* _WHAT IS BEING ASKED_
Single out the lines of the material that contain "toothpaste" and copy them.
****************
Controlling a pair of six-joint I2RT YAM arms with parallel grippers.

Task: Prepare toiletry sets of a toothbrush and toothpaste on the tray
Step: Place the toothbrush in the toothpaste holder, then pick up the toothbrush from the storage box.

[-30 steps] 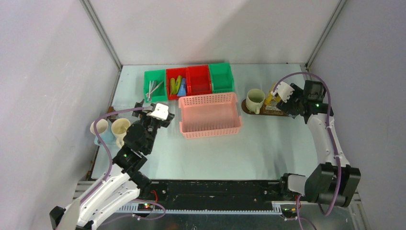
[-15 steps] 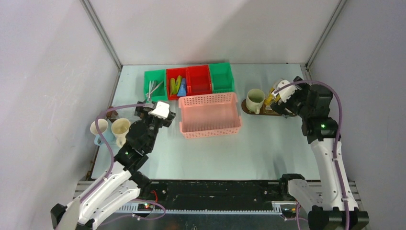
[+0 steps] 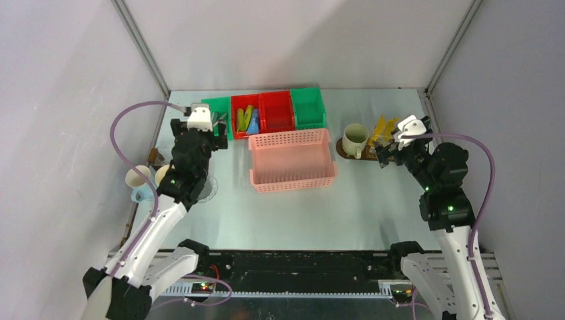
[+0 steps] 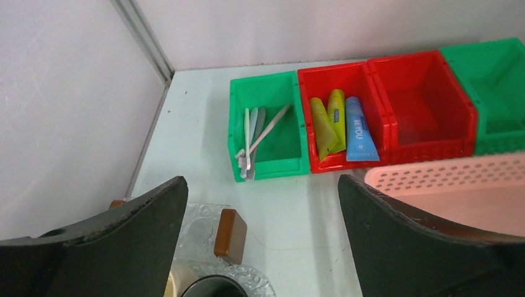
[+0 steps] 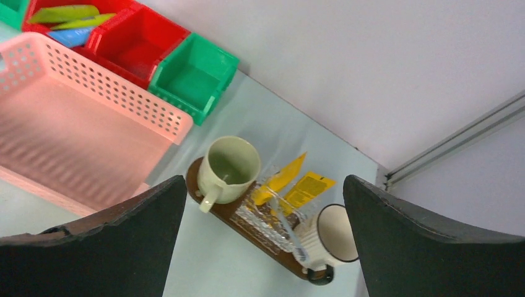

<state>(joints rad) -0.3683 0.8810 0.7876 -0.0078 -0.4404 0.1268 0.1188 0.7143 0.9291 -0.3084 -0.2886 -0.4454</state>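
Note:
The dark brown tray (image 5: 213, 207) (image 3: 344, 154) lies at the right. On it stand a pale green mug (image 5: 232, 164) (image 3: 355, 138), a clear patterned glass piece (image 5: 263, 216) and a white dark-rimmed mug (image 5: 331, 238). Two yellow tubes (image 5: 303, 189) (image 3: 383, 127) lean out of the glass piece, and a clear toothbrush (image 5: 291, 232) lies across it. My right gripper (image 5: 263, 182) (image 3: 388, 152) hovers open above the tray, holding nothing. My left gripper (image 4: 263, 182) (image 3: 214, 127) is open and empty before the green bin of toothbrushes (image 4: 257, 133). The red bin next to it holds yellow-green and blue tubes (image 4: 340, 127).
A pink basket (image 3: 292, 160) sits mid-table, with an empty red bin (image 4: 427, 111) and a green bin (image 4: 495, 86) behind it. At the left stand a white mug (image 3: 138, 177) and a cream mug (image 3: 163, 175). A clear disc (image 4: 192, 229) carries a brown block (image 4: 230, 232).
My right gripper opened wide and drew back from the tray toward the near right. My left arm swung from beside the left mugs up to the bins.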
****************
* _TASK ANSWER_
Task: Prepare toiletry sets of a toothbrush and toothpaste on the tray
Step: Place the toothbrush in the toothpaste holder, then pick up the toothbrush from the storage box.

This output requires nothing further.